Pomegranate vinegar has high Polyphenols compounds (Table 1), compared with apple vinegar and prickly pear vinegar. Pomegranate vinegar has the highest pH and titratable acidity compared to apple vinegar and prickly pear cider vinegar. The lowest acidity is found in prickly pear vinegar (Table 1) and the highest acidity is observed in pomegranate vinegar. The medium acid is found in apple vinegar. Among the main Flavonoid compounds isolated (Table 2), we have recorded: epicatechin, rutin, naringenin, catechin, myricetin, hesperidin and quercetin. Furthermore, pomegranate vinegar is characterized by the presence of tannins, something that is not found in apple and prickly pear vinegars.
The tannins were identified by adding a few drops of a 1% aqueous FeCL3 solution to 5 mL of each vinegar sample. The appearance of a blue-black color indicates the presence of tannins. Pomegranate vinegar is exceptionally rich in specific hydrolyzable tannins, primarily punicalagin and punicalin. These compounds are considered highly characteristic of the pomegranate fruit. In addition to phenolic compounds identified in fruit vinegars, we also determined phenolic acids. The results obtained reveal that all the FVs contain several acids: Acetic, Oxalic, Ascorbic, Malic, Formic, and Citric. The highest concentration of acetic acid is detected in prickly pear vinegar (0.15 mg/mL), followed by apple vinegar at 0.05 mg/mL and pomegranate vinegar at 0.031 mg/mL. Formic and malic acids are identified only in pomegranate vinegar. The highest concentrations of ascorbic and citric acids are noted in pomegranate vinegar (0.52 mg/mL and 4.55 mg/mL, respectively), followed by prickly pear vinegar (0.19 mg/mL and 0.84 mg/mL, respectively) and apple vinegar (0.14 mg/mL and 0.13 mg/mL, respectively).

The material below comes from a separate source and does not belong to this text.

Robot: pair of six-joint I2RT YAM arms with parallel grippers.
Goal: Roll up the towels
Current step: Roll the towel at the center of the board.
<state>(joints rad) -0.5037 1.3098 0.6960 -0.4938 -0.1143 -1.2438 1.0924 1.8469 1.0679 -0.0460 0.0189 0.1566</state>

3.2. In Vivo Effects of Fruit Vinegars on the Body Adipose Tissue Distribution

The body weight (BW) of age-matched male and female Wistar rats in groups II and IV nearly doubled compared to the control group (LSD-group I). We recorded an increase of approximately 43% in BW compared to group I. This BW gain is confirmed by the body mass index (BMI) of obese Wistar rats in the HFD group compared to the LSD group by 23 %. In contrast, in group III treated with fruit vinegar, anthropometric parameters decreased significantly. Body weight and BMI were reduced by 22% and 31%, respectively (p < 0.001) in Group III compared to Group IV (Table 3). The body fat distribution is predominantly composed by visceral adipose tissue (VAT) and suprascapular adipose tissue (SAT) in Wistar rats fed a high-fat diet (HFD) compared to rats fed a low-fat diet (LSD). The fat mass of both VAT and SAT is significantly increased in group II, explaining the elevated BMI values in the HFD group compared to the LSD control group (Table 3). Among the anatomical regions of VAT, mesenteric adipose tissue was observed to be the most hypertrophied (50%) compared to omental and retroperitoneal adipose tissue (37% and 11%, respectively). Conversely, adipose tissues (AT): epididymal (EAT), subcutaneous (SCAT), intramuscular (IMAT), perirenal (PRAT), and gonadal (GAT) do not appear to be stimulated by the HFD diet, given the moderately elevated values for EAT, SCAT, IMAT, PRAT, and GAT versus VAT. The adiposity index calculation reveals that Group II exhibits severe obesity associated with an increase in BMI compared to Group I (Table 3). The treatment with fruit vinegars confirmed the significant reduction in the adiposity index in group III compared to groups II and IV (-72%). We observed a significant positive correlation between plasma triglyceride depletion and visceral adipose tissue loss (r = +0.705, p < 0.0001) in group III. The beneficial effect of fruit vinegar treatment demonstrated a positive impact on obesity management by resulting in weight loss, as evidenced by the decrease in visceral and subcutaneous fat mass (-60% and -11%, respectively). Interestingly, we measured a 40% increase in brown adipose tissue fat mass in group III treated with fruit vinegars versus groups II and IV, with no significant change in group I (Table 3).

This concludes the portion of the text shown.